In a statement on June 2, WAMU announced that “Hot Jazz,” a program featuring music of the big-band era hosted by former congressional researcher Rob Bamberger, would be canceled “to better reflect a news-and-information format.” Its final show will be June 23.

“After 38 years and nearly 2,000 episodes, this original WAMU program has had an impressive run,” the statement said. “While it is sad to say goodbye to a legacy program, we know each generation of shows paves the way for the next, and all of those that have come before have made the station what it is today.”

With the cancellation, the station announced the addition of two new programs that will begin airing later this month: “The Daily,” a radio version of the New York Times daily news podcast, and “Live Wire,” a one-hour variety show based in Portland, Ore.

In an interview, Andi McDaniel, WAMU’s senior director of content and news, said the decision to cancel the show was “a good while in the making” as 88.5 moves away from music programming.

“Our research tells us the best way to serve the audience and region is a format that is predominantly news and smart talk,” she said. “Music just does not fit into the schedule. It’s not the best way to serve our audience.”

The online petition that was posted last week to save the show had more than 3,700 signatures Tuesday.

“Rob Bamberger’s programs, brilliantly researched and curated, are like a beacon in the night: presenting half a century of great music, along with illuminating and entertaining commentary in his inimitable style and voice,” the petition said. “. . . WAMU, PLEASE do not cancel this invaluable show. If you do, you will lose a lot of listeners and supporters and respect.”

McDaniel said the petition would not change the strategy behind WAMU’s decision. Even as the station has moved away from music, its audience has grown by 200,000 listeners, and its membership has grown to 80,000 people, she said. The station is also exploring other platforms, such as its relaunch Monday of the blog DCist.

“It’s always inspiring to see how engaged listeners can be,” she said. “ ‘Hot Jazz,’ even as listenership has declined, maintains an incredibly engaged listener base. Those are passionate listeners. That is what public service programming is all about.”

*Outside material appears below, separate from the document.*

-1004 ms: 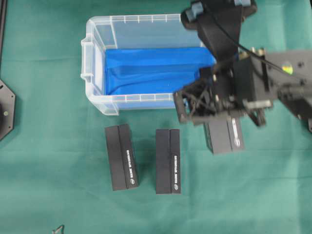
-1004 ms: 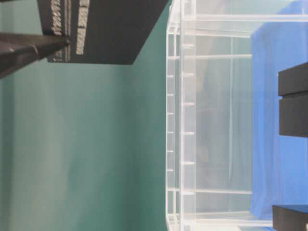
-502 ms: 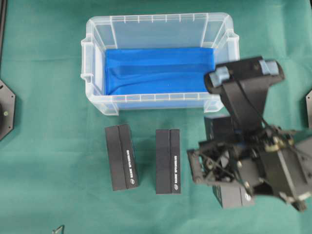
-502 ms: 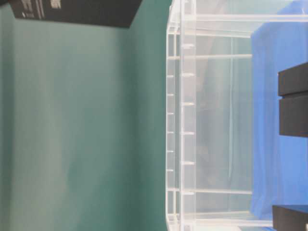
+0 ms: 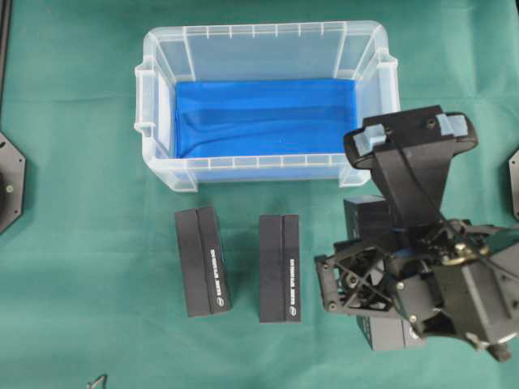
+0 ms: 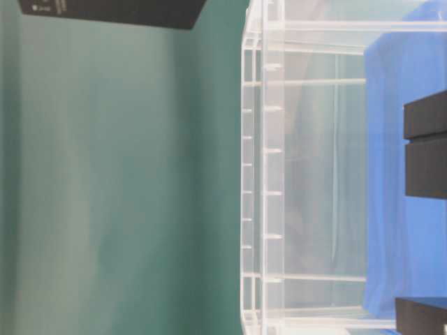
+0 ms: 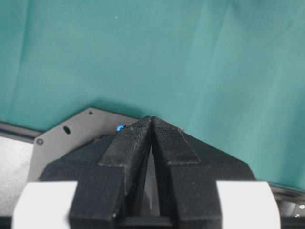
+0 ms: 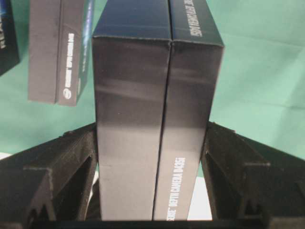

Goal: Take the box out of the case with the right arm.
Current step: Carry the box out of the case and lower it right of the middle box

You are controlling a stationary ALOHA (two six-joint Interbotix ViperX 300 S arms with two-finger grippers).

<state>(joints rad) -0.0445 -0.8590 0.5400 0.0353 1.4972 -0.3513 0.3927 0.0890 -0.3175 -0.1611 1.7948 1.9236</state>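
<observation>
The case (image 5: 259,32) is a clear bin at the back of the green cloth, and only its blue sheet (image 5: 263,117) shows inside. The right arm (image 5: 413,174) reaches out in front of the case's right corner. Its gripper (image 5: 357,282) is shut on a black box (image 5: 366,217), whose far end pokes out below the wrist. In the right wrist view the truss fingers (image 8: 76,152) press both long sides of the box (image 8: 157,95), the gripper (image 8: 152,138) centred on it. My left gripper (image 7: 151,119) is shut and empty over the cloth.
Two more black boxes (image 5: 203,261) (image 5: 280,268) lie side by side on the cloth in front of the case, left of the held one. One of them (image 8: 59,52) shows in the right wrist view. A grey base plate (image 5: 8,182) sits at the left edge.
The right arm has carried the box from the case's front right corner toward the front of the table, level with the two lying boxes. Over the last half second it barely moved.
</observation>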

John Edward Hasse, an emeritus curator of American music at the Smithsonian Institution who posted the petition on his own, said “Hot Jazz” was “one of a kind.”

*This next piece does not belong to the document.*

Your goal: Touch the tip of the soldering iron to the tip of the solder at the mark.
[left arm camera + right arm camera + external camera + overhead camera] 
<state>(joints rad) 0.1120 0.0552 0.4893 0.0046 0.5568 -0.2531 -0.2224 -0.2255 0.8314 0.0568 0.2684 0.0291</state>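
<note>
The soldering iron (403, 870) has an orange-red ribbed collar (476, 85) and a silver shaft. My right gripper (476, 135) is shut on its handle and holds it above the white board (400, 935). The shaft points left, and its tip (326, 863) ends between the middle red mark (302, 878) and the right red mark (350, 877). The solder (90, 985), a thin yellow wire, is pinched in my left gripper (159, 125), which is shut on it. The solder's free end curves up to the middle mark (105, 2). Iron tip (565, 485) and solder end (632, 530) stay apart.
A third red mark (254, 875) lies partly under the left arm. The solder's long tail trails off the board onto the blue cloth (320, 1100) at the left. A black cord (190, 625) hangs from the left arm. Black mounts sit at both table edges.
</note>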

“If this is done primarily to drive up listenership, it makes me wonder about whether that should be a fundamental purpose of a public radio station,” he said.

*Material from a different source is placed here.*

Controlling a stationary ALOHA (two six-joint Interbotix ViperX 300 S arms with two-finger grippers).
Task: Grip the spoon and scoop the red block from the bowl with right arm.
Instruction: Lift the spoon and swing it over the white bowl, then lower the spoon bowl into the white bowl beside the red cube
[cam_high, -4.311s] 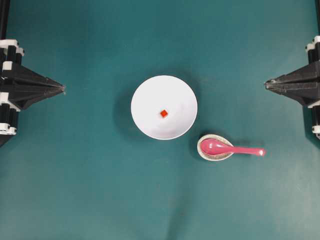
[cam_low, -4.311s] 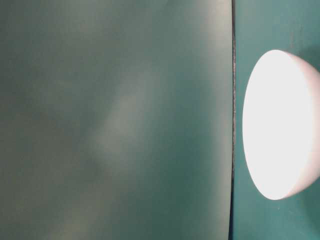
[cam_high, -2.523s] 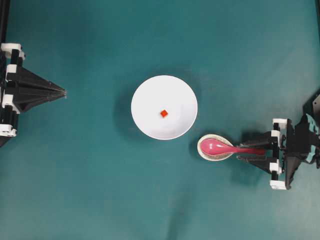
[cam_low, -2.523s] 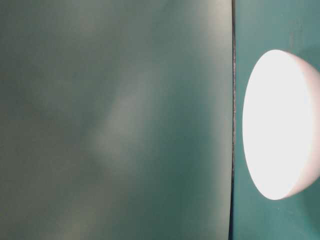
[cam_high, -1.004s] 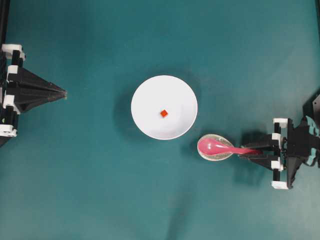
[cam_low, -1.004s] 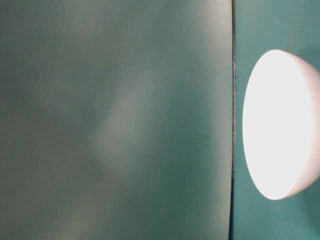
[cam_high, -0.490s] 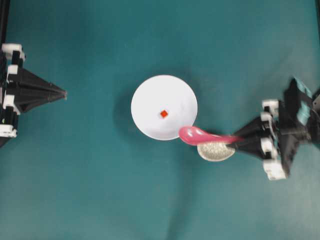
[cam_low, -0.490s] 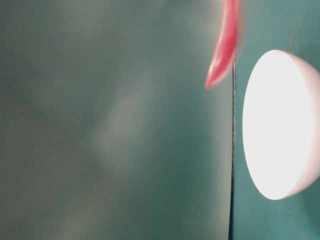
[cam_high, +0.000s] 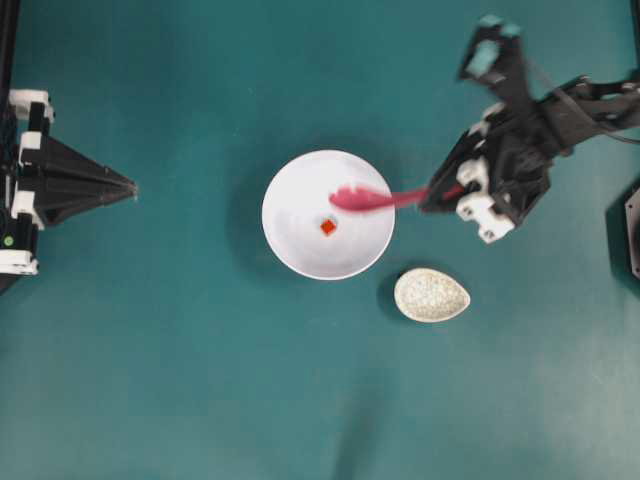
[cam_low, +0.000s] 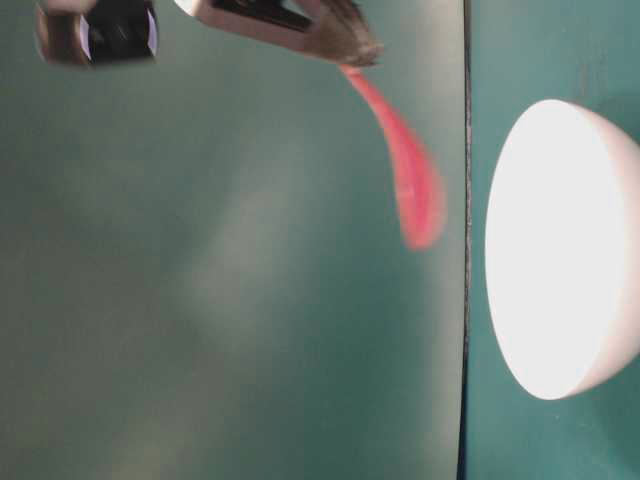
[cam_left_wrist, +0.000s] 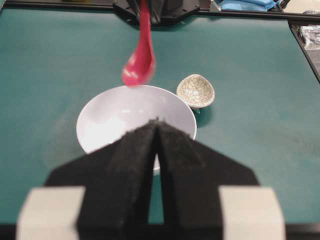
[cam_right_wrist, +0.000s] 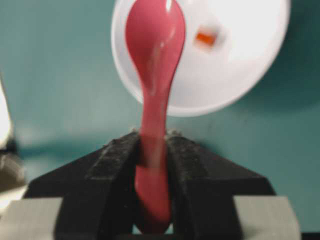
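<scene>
the right gripper (cam_right_wrist: 152, 145) is clamped on the handle of the spoon (cam_high: 365, 199), whose scoop hangs over the bowl (cam_high: 300, 250), apart from the red block (cam_high: 327, 227) lying near the bowl's middle. a speckled dish (cam_high: 432, 295) sits just beside the bowl, off the spoon's line. the left gripper (cam_left_wrist: 157, 125) rests pinched together at the table's left edge. motion blur smears the spoon and right arm (cam_high: 560, 115); the table-level view cuts off the bowl.

Speckled cream dish (cam_high: 432, 295) on teal table (cam_high: 180, 380).
</scene>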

Bamberger did not return requests for comment. In 1996, he told The Washington Post that the show’s music “speaks to whatever sense of the infinite that I have.”

“Nostalgia gets a bad rap,” he said. “I’m not keen on nostalgia in a vacuum, because there are associations with the word ‘nostalgia’ that aren’t historical. So many listeners I’ve heard from, the passion of their associations in time and place are moving, are very moving.”

“Hot Jazz” is not the only jazz program that will go dark on WAMU. “Judy Carmichael’s Jazz Inspired,” a national hour-long show that airs after “Hot Jazz,” will end the same day.

As WAMU increasingly moves away from music, it has met resistance from some listeners almost every step of the way.

Fans cried foul in 2016 when it announced plans to sell Bluegrass Country, its signature bluegrass music offshoot that began broadcasting in 1967. Last year, the station helped broker a deal with a nonprofit group that airs bluegrass on HD radio 88.5 FM Channel 2.

McDaniel said WAMU had “no immediate or medium-term plans to affect any other programming,” pointing out that it hired a new host for “The Big Broadcast,” its Sunday-evening vintage radio show, after the death of host Ed Walker in 2015.

She also said that Bamberger would remain a WAMU employee “at least through December” and that there were no plans to revive “Hot Jazz” in another format.

“Rob is an incredibly smart and talented host . . . a beloved part of this station,” she said. “We’re leaving it to him to consider any opportunities.”